= What needs to be done =
What you return should be each line of the data containing the string "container".

= Source data =
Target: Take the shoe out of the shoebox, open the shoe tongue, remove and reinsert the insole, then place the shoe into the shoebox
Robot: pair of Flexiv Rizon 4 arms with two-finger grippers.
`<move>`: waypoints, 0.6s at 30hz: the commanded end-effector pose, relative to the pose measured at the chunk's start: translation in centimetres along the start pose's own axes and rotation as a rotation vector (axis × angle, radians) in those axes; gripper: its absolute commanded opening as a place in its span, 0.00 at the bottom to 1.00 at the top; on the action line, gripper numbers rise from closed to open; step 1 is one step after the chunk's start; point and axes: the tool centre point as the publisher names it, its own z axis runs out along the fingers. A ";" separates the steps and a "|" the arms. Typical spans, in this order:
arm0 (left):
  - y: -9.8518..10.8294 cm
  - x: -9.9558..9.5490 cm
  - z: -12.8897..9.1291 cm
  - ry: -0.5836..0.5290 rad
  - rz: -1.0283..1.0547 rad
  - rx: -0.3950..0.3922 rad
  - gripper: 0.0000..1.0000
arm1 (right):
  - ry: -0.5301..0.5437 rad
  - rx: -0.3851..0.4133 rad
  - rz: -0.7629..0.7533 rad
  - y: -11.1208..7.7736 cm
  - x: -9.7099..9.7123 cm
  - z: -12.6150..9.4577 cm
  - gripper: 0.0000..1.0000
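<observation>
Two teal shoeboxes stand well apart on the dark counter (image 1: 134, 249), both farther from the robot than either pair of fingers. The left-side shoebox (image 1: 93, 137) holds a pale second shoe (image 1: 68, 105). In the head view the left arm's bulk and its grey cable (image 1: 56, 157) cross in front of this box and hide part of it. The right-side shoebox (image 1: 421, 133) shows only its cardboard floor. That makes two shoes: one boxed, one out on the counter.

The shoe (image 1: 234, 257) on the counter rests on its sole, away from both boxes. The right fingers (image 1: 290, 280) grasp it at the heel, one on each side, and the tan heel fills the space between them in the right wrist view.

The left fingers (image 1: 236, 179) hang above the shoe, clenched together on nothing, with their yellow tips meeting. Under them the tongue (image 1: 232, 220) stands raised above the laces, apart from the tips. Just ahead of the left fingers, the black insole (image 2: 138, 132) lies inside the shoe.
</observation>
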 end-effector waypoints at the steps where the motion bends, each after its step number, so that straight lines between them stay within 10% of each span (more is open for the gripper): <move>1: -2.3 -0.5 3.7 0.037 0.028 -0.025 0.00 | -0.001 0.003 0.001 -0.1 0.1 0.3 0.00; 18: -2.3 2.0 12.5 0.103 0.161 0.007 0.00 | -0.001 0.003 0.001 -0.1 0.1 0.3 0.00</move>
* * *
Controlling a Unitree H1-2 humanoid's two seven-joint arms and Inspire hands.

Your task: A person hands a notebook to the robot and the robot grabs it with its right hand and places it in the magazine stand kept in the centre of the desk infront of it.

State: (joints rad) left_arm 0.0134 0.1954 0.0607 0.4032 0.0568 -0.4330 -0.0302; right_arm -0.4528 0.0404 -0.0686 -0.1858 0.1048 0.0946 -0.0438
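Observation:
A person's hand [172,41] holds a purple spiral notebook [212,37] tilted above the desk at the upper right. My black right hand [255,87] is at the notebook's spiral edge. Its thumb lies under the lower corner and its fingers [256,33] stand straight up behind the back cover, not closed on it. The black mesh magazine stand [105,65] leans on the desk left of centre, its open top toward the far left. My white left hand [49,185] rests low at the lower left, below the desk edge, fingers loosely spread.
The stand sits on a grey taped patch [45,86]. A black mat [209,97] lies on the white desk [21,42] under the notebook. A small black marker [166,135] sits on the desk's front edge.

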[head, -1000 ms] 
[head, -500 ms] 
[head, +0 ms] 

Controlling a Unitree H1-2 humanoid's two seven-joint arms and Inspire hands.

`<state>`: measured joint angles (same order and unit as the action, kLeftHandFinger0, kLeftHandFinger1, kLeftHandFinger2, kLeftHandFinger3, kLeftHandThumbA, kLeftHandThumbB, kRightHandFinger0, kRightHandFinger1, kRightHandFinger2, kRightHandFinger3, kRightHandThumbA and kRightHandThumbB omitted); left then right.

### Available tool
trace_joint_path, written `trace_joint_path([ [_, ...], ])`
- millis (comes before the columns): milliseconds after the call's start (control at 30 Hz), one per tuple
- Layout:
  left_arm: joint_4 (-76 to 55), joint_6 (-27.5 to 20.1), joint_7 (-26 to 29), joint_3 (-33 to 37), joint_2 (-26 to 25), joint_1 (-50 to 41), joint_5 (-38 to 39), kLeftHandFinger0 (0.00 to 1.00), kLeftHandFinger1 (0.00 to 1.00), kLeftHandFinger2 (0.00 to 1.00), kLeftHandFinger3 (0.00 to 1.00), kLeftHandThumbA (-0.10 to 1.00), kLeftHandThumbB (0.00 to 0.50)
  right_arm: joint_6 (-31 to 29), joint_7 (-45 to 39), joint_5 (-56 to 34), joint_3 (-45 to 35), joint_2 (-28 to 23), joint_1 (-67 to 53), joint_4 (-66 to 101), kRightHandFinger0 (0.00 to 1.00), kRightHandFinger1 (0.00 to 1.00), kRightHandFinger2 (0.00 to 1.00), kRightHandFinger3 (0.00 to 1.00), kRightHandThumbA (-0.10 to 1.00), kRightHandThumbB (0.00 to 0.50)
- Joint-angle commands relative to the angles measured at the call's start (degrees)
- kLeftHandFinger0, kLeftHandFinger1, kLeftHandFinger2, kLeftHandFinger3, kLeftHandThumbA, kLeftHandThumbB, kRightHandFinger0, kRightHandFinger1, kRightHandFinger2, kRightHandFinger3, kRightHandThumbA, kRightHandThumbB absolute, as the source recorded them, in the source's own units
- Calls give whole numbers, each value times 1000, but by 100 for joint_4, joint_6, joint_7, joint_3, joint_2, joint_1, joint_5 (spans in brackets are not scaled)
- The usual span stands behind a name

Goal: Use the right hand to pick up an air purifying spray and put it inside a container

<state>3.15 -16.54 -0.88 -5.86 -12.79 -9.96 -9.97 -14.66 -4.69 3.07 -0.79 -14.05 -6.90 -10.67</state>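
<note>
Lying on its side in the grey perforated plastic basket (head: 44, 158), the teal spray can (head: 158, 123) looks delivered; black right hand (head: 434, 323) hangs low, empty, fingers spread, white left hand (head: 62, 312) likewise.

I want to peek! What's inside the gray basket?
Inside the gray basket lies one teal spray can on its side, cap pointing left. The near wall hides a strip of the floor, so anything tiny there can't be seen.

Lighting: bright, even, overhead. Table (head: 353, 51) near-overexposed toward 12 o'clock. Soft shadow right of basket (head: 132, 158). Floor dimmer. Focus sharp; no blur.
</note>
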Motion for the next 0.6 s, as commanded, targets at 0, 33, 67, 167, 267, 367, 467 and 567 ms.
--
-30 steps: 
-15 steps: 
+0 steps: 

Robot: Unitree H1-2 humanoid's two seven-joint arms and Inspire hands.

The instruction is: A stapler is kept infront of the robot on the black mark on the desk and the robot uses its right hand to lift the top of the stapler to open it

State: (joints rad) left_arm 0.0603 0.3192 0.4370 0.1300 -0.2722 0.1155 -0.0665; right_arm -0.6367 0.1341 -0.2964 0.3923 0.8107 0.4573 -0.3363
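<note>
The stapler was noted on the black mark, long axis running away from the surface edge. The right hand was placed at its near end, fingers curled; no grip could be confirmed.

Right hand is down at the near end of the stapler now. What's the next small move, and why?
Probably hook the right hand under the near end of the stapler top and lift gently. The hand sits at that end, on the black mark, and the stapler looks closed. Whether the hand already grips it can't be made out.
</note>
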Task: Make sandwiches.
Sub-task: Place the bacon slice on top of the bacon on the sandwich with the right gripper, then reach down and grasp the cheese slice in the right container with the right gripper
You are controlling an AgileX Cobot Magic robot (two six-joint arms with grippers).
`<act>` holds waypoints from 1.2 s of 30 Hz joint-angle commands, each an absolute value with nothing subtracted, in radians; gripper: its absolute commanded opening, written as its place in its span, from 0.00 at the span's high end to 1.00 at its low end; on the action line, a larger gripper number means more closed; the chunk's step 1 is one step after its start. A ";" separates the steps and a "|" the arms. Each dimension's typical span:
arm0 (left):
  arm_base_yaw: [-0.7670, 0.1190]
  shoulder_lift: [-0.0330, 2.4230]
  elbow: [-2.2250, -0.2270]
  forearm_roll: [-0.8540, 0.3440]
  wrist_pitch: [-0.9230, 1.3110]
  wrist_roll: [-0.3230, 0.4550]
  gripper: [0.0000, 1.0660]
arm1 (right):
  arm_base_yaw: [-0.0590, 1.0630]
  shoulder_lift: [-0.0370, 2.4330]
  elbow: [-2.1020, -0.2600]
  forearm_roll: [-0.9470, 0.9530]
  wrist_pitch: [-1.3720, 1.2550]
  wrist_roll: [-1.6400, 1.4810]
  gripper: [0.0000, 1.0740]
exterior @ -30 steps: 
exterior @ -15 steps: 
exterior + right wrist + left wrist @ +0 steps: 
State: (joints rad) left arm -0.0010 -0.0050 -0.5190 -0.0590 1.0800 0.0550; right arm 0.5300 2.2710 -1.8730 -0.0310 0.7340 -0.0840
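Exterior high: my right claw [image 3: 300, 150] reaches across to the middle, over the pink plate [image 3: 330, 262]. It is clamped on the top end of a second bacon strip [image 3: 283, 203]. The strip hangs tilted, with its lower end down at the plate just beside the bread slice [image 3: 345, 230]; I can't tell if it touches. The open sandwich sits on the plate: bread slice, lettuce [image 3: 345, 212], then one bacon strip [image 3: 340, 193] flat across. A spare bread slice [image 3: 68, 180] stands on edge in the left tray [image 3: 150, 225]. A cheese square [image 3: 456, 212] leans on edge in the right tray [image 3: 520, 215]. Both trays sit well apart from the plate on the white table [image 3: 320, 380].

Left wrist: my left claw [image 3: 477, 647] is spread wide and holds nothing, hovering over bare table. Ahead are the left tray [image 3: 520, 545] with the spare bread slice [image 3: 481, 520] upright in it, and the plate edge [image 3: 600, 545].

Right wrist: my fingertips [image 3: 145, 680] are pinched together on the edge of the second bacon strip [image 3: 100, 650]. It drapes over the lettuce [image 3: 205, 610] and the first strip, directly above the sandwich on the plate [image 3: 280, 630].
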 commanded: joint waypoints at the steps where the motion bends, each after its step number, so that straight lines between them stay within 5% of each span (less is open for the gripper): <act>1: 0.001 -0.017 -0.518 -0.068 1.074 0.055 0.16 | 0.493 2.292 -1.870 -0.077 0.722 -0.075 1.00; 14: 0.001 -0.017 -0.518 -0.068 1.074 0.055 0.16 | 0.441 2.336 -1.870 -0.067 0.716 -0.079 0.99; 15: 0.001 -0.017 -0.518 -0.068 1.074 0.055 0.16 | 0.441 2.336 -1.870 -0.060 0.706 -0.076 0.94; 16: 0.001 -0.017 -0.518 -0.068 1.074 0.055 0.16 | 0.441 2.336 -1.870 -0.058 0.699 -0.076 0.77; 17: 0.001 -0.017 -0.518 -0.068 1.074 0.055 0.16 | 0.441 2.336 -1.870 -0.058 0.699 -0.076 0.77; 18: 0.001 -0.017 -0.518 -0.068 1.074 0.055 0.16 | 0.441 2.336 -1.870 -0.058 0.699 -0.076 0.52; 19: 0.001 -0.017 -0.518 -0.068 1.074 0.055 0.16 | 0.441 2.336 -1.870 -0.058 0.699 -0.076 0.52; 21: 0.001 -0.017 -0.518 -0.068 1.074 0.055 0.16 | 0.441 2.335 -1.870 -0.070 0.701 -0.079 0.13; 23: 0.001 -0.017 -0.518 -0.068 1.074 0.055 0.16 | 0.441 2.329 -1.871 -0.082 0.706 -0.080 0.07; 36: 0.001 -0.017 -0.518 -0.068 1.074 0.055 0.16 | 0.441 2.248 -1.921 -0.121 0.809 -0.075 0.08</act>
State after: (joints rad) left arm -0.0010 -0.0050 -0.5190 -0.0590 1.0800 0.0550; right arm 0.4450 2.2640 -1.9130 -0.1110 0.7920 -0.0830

= Expected answer =
Goal: Use the right hand to pick up an air purifying spray and put it inside a container
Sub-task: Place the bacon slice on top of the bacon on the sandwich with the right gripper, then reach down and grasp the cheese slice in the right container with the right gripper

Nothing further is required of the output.